19:30 Why a compiler?
The explanations above are hugely simplified from what really goes on. Programming in assembler or other truly low level languages is much harder to reason about for most people. The best way to describe it is that you tell the computer what to do on the hardware and the “side effects” of that produce the result for you.
The hardware that your code runs on will vary a lot, especially at the lower levels. You really want a layer of abstraction around it. While you can more heavily optimize lower level code, it can take a ton of time. Many optimizations are more easily done by a tool, instead of a person. Processors can do multiple things at the same time. This is hard for humans to reason about effectively at a low level.
You probably also want to write code that more accurately represents your mental model of a problem, rather than the way a computer would solve it.
23:45 The Compiler Front End
The front end of the compiler is responsible for analyzing the source code to build an internal representation of the program. This includes building a symbol table which maps parts of the source code to information associated with them.

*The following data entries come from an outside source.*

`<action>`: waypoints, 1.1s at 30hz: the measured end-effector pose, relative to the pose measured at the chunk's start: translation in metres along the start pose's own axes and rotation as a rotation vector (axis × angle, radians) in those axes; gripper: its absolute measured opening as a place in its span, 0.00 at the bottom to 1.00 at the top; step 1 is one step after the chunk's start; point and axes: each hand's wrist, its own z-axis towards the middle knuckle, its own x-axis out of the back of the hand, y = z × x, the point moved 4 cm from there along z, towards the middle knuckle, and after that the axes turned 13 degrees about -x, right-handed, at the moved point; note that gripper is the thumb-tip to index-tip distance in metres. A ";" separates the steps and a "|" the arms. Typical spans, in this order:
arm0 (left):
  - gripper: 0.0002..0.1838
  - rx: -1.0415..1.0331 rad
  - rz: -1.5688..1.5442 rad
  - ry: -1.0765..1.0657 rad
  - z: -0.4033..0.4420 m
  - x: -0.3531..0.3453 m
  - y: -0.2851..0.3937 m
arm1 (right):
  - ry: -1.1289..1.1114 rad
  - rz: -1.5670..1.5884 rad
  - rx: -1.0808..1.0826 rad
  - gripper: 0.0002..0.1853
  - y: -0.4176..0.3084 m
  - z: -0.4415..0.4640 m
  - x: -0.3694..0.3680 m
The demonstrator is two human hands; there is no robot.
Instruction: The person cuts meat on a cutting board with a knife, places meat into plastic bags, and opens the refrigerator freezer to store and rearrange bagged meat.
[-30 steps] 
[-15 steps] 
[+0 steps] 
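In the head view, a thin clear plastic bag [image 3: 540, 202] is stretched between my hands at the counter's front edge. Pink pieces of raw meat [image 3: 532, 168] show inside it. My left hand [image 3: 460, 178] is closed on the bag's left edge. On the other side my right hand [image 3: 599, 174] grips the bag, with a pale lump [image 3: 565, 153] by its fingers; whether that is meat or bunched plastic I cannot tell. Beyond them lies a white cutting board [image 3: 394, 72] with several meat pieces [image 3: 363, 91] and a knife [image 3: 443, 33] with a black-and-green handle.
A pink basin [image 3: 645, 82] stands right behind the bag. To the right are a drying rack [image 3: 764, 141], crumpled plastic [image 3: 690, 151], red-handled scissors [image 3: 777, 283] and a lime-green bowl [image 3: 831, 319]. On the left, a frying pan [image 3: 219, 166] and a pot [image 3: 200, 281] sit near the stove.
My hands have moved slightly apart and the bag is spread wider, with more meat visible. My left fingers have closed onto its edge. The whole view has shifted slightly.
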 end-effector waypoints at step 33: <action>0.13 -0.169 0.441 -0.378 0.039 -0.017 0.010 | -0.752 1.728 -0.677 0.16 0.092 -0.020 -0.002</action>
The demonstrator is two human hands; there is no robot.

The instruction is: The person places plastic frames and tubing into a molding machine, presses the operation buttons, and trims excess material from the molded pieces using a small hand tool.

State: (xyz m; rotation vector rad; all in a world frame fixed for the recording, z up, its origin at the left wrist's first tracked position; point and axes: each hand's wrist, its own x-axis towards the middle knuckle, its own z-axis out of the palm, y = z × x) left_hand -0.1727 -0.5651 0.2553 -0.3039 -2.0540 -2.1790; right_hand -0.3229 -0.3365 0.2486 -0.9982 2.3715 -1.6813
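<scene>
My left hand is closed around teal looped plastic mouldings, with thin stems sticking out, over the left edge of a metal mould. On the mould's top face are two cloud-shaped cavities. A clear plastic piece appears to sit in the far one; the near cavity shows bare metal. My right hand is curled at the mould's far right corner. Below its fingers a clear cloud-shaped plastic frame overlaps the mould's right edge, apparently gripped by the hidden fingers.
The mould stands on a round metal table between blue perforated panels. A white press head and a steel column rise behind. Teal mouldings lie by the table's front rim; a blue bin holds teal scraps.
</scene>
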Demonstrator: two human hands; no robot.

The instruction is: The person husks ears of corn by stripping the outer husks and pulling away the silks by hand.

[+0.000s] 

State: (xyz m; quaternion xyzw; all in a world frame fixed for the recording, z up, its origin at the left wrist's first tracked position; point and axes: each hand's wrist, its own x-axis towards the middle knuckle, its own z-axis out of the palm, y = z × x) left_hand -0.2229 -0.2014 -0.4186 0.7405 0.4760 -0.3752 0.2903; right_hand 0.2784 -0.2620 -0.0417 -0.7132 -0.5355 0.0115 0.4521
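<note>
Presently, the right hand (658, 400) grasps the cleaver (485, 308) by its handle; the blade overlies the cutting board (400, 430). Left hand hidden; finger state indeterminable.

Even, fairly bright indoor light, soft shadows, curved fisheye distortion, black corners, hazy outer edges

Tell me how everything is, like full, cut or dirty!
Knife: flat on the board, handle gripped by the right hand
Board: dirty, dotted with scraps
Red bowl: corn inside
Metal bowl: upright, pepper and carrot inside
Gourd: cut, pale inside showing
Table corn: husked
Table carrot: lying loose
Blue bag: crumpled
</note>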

This is usually broken into three phases. Lexing, which breaks a sequence of characters into a sequence of tokens, which are strings with an assigned and identified meaning. Syntax analysis, which converts the sequence of symbols/tokens and turns it into a representation of the code as an expression (usually in a tree form, called a parse tree). Semantic analysis, which adds semantic information to the parse tree and builds a symbol table. This also does checks such as type checks, object binding, and lots of other things, depending on the language in use. This is usually when incorrect programs are detected. The Front End may be preceeded with a preprocessing phase that handles things like macro substituition, conditional compilation constants, etc.
27:05 The Middle End
The middle end is responsible for optimizing the intermediate representation produced at the front end. This usually has a couple of steps. analysis. A number of different approaches may be applied here, but the goal is to find operations whose complexity can be reduced. Optimization. This is the phase when the optimizations are applied to the parse tree.
Optimizations may include a number of things, such as the following: Inline expansion, which replaces a function call with the contents of the function. This saves a jump,stack allocation, etc. Dead code removal – does just what it says by getting rid of hueristically unreachable code. Constant propagation – If an expression is composed entirely of constants, then replace it with the result. Loop Transformation – There’s a lot of stuff that can happen here, which includes optimizations to break a loop into multiple loops, swapping inner and outer loops, etc. These are done for performance. Most program code happens here. Automatic Parallelization – converts sequential code into parallel code so that multiple parts can execute at the same time (where possible). This is tricky if there is any shared state.
35:15 The Back End
The back end is responsible for CPU architecture-specific optimization and for actual code generation. There are two main phases here. Machine dependent optimizations, such as peephole optimizations, which rewrite short sequences of instructions into more efficient instructions. Code generation, which is the point where the intermediate version produced by the preceeding steps is converted into the output language.
Code Generation is a little more complicated as well. A lot of decisions about storage and scheduling are handled during this phase. This may involve rearranging the order of instructions in a program to something that is computationally equivalent but that has less risk of pipeline stalls. A pipeline stall occurs when the execution of an instruction is delayed to avoid a hazard. Hazards occur when the next instruction can’t execute in the following clock cycle or will execute with a bad result. Essentially, these hazards can result either when timing issues with the CPU aren’t considered, or when timing issues around when data should be read or written are not considered. Think about deadlocks and race conditions in higher-level code and it’s pretty similar. This is also when memory addressing modes are considered.
Code Generation also generates other useful artifacts. The information that your debugger uses may also be generated during this part of the process.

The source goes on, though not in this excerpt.